I'm trying to create two overloads of the function that takes a handler as the argument:
template <typename Handler>
void foo (Handler h);
The first overload should be called if handler takes boost::asio::yield_context as its parameter,
template <class Handler>
void foo (Handler h,
enable_if_t<is_same<result_of_t<Handler (yield_context)>, void>::value>* = 0);
and second one should be called if handler takes boost::function as its parameter.
using func_type = boost::function<void(int,int)>;
template <typename Handler>
void foo (Handler h,
enable_if_t<is_same<result_of_t<Handler (func_type)>, void>::value>* = 0);
Unfortunately that does not work:
main.cpp:22:3: error: call to 'foo' is ambiguous
foo ([] (func_type f) {});
^~~
main.cpp:11:6: note: candidate function [with Handler = (lambda at main.cpp:22:8)]
void foo (Handler h,
^
main.cpp:16:6: note: candidate function [with Handler = (lambda at main.cpp:22:8)]
void foo (Handler h,
^
1 error generated.
Interesting, but the code works fine with std::function:
using func_type = boost::function<void (int,int)>;
As far as I understand that's because boost::function has excessive overloads for all possible calling operators, and this confuses result_of checks.

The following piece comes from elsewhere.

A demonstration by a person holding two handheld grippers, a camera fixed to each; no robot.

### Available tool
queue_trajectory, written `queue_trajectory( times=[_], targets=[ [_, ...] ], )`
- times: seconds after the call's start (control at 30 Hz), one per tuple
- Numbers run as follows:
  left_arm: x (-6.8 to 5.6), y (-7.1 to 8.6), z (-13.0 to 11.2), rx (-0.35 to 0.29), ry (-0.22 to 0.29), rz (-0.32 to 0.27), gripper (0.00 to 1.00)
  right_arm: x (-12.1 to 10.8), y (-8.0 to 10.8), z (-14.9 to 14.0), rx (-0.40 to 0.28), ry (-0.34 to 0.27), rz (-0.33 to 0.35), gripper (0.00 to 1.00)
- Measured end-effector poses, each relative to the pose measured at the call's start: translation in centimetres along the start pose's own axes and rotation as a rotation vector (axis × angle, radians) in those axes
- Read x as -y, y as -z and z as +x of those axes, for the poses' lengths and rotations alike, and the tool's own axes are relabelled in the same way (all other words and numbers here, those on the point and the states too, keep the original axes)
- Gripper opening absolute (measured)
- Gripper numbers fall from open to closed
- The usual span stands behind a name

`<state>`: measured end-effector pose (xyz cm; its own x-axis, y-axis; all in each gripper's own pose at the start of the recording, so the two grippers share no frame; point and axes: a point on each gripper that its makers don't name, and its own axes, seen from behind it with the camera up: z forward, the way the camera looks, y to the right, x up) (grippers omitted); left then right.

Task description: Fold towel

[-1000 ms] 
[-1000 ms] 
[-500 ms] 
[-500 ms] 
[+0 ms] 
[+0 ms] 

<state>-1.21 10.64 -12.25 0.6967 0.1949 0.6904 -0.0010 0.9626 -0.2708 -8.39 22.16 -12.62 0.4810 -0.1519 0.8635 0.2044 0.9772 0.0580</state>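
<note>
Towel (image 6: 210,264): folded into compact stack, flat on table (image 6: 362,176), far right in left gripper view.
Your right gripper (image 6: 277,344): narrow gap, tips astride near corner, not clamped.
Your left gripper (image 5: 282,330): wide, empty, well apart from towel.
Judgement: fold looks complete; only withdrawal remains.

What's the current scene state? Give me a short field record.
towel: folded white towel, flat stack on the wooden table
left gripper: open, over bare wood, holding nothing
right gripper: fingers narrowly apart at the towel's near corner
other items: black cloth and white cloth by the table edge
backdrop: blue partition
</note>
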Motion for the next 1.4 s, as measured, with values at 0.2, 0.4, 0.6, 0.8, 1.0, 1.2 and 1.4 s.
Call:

Anyway, is it possible to create the "foo" overloads that could "distinguish" between handlers taking yield_context and handlers taking boost::function as its parameters?
Coliru code: http://coliru.stacked-crooked.com/a/18344cd1b8364466
The standard library seems to have adopted a "moniker" argument approach:
unique_lock<mutex> lk(std::defer_lock, mx);
or
std::pair<Foo, Foo> p1(t, t);
std::pair<Foo, Foo> p2(std::piecewise_construct, t, t);
or
std::async(std::launch::deferred, foo, argument1);
std::async(std::launch::async, foo, argument1);
etc.
The pattern is that
struct defer_lock_t final { }; // for exposition
constexpr defer_lock_t defer_lock;
These "monikers" have "unique" detectable types that are guaranteed not confusable/convertible etc. with your actual argument types.